Material provided:
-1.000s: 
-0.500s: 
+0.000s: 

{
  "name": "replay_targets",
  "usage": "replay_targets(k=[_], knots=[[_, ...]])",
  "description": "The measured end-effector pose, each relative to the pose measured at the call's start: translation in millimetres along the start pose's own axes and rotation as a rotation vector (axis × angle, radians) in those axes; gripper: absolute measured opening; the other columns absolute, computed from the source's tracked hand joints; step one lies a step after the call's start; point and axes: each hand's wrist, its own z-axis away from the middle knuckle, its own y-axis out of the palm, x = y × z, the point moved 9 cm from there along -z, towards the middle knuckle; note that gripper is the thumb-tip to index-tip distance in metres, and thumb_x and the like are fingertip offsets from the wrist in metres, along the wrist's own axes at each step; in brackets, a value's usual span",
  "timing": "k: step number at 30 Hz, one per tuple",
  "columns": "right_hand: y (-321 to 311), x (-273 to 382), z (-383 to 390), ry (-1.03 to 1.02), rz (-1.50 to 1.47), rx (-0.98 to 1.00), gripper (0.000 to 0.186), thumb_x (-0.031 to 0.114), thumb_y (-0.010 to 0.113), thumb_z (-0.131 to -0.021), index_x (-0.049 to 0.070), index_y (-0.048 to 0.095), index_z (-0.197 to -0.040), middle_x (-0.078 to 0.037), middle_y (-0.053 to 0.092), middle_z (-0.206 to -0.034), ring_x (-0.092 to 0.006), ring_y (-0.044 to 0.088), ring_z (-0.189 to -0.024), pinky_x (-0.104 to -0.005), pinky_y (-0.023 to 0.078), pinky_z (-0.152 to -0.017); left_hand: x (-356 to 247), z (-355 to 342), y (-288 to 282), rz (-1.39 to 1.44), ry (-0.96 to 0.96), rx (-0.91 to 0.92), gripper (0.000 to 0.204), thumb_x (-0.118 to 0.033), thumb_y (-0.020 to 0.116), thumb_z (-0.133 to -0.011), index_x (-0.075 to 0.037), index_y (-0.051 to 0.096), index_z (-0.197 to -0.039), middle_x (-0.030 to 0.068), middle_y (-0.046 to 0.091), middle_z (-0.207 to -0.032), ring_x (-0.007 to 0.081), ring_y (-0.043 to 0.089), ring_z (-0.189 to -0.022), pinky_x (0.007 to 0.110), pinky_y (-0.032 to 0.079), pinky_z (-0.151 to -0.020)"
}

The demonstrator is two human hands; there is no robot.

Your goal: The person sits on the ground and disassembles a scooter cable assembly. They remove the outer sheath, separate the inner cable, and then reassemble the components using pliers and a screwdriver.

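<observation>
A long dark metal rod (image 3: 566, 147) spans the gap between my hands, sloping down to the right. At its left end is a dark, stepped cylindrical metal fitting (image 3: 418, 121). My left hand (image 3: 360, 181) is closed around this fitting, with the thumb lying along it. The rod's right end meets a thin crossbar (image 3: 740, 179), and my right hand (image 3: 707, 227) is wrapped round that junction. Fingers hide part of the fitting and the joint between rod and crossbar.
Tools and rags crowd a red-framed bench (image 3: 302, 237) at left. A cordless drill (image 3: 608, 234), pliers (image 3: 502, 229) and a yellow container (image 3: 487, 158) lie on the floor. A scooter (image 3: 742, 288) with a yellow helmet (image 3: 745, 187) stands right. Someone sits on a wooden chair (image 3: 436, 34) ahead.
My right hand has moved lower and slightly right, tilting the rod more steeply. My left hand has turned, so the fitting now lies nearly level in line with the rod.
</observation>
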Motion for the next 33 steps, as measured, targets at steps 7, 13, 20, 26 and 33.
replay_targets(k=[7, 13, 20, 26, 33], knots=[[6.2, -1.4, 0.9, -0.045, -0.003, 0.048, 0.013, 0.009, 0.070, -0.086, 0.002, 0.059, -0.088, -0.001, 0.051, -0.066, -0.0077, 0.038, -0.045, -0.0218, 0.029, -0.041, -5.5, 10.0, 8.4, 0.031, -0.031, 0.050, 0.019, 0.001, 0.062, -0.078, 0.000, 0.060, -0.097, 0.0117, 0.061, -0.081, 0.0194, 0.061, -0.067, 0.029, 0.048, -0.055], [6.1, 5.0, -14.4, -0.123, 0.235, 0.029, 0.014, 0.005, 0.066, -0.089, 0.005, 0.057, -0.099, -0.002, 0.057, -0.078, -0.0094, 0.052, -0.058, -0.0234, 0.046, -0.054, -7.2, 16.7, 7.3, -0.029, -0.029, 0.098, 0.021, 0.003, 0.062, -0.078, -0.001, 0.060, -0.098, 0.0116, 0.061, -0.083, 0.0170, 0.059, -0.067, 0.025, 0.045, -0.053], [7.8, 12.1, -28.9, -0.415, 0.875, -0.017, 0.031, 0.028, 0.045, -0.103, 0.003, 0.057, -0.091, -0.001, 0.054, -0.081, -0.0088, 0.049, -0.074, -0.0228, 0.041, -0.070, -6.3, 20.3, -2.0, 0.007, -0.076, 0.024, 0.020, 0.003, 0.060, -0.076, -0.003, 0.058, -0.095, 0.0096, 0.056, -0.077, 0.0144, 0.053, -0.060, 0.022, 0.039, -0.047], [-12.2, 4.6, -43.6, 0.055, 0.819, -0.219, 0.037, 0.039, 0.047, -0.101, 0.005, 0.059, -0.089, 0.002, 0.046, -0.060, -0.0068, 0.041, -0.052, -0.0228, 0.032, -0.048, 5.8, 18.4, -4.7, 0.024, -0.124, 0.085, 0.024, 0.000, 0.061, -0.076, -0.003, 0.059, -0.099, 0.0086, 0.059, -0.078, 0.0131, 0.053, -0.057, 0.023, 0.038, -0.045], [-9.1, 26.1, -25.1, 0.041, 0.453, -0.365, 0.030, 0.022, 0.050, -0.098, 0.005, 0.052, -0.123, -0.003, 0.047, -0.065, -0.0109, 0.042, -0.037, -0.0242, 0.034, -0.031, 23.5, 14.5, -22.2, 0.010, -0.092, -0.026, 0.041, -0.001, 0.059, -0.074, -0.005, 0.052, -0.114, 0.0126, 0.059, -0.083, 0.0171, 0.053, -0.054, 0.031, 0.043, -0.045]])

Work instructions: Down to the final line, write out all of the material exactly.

The completed task:
-1.000s: 
-0.500s: 
+0.000s: 

{
  "name": "replay_targets",
  "usage": "replay_targets(k=[_], knots=[[_, ...]])",
  "description": "The measured end-effector pose, each relative to the pose measured at the call's start: translation in millimetres along the start pose's own axes and rotation as a rotation vector (axis × angle, radians) in those axes; gripper: absolute measured opening; the other columns absolute, computed from the source's tracked hand joints; step one lies a step after the call's start; point and axes: each hand's wrist, its own z-axis away from the middle knuckle, its own y-axis out of the palm, x = y × z, the point moved 9 cm from there along -z, towards the middle knuckle; note that gripper is the thumb-tip to index-tip distance in metres, and thumb_x and the like are fingertip offsets from the wrist in metres, along the wrist's own axes at each step; in brackets, a value's usual span",
  "timing": "k: step number at 30 Hz, one per tuple",
  "columns": "right_hand: y (-321 to 311), x (-273 to 382), z (-383 to 390), ry (-1.03 to 1.02), rz (-1.50 to 1.47), rx (-0.98 to 1.00), gripper (0.000 to 0.186), thumb_x (-0.031 to 0.114), thumb_y (-0.010 to 0.113), thumb_z (-0.131 to -0.021), index_x (-0.049 to 0.070), index_y (-0.048 to 0.095), index_z (-0.197 to -0.040), middle_x (-0.078 to 0.037), middle_y (-0.053 to 0.092), middle_z (-0.206 to -0.034), ring_x (-0.092 to 0.006), ring_y (-0.044 to 0.088), ring_z (-0.189 to -0.024), pinky_x (-0.104 to -0.005), pinky_y (-0.023 to 0.078), pinky_z (-0.152 to -0.017); left_hand: x (-356 to 247), z (-355 to 342), y (-288 to 282), rz (-1.39 to 1.44), ry (-0.96 to 0.96), rx (-0.91 to 0.92), gripper (0.000 to 0.204), thumb_x (-0.118 to 0.033), thumb_y (-0.020 to 0.116), thumb_z (-0.133 to -0.011), index_x (-0.075 to 0.037), index_y (-0.051 to 0.096), index_z (-0.197 to -0.039), middle_x (-0.030 to 0.068), middle_y (-0.046 to 0.091), middle_z (-0.207 to -0.032), ring_x (-0.007 to 0.081), ring_y (-0.043 to 0.089), ring_z (-0.189 to -0.022), pinky_x (0.007 to 0.110), pinky_y (-0.032 to 0.079), pinky_z (-0.151 to -0.020)"
}

The demonstrator is two human hands; there is no robot.

Your goal: The person sits on the ground and disassembles a scooter cable assembly. They remove the outer sheath, separate the inner cable, and then reassemble the components using pliers and a screwdriver.

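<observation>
A long dark metal rod (image 3: 566, 147) spans the gap between my hands, sloping down to the right. At its left end is a dark, stepped cylindrical metal fitting (image 3: 418, 121). My left hand (image 3: 360, 181) is closed around this fitting, with the thumb lying along it. The rod's right end meets a thin crossbar (image 3: 740, 179), and my right hand (image 3: 707, 227) is wrapped round that junction. Fingers hide part of the fitting and the joint between rod and crossbar.
Tools and rags crowd a red-framed bench (image 3: 302, 237) at left. A cordless drill (image 3: 608, 234), pliers (image 3: 502, 229) and a yellow container (image 3: 487, 158) lie on the floor. A scooter (image 3: 742, 288) with a yellow helmet (image 3: 745, 187) stands right. Someone sits on a wooden chair (image 3: 436, 34) ahead.
My right hand has moved lower and slightly right, tilting the rod more steeply. My left hand has turned, so the fitting now lies nearly level in line with the rod.
</observation>
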Motion for the next 33 steps, as measured, targets at steps 7, 13, 20, 26 and 33.
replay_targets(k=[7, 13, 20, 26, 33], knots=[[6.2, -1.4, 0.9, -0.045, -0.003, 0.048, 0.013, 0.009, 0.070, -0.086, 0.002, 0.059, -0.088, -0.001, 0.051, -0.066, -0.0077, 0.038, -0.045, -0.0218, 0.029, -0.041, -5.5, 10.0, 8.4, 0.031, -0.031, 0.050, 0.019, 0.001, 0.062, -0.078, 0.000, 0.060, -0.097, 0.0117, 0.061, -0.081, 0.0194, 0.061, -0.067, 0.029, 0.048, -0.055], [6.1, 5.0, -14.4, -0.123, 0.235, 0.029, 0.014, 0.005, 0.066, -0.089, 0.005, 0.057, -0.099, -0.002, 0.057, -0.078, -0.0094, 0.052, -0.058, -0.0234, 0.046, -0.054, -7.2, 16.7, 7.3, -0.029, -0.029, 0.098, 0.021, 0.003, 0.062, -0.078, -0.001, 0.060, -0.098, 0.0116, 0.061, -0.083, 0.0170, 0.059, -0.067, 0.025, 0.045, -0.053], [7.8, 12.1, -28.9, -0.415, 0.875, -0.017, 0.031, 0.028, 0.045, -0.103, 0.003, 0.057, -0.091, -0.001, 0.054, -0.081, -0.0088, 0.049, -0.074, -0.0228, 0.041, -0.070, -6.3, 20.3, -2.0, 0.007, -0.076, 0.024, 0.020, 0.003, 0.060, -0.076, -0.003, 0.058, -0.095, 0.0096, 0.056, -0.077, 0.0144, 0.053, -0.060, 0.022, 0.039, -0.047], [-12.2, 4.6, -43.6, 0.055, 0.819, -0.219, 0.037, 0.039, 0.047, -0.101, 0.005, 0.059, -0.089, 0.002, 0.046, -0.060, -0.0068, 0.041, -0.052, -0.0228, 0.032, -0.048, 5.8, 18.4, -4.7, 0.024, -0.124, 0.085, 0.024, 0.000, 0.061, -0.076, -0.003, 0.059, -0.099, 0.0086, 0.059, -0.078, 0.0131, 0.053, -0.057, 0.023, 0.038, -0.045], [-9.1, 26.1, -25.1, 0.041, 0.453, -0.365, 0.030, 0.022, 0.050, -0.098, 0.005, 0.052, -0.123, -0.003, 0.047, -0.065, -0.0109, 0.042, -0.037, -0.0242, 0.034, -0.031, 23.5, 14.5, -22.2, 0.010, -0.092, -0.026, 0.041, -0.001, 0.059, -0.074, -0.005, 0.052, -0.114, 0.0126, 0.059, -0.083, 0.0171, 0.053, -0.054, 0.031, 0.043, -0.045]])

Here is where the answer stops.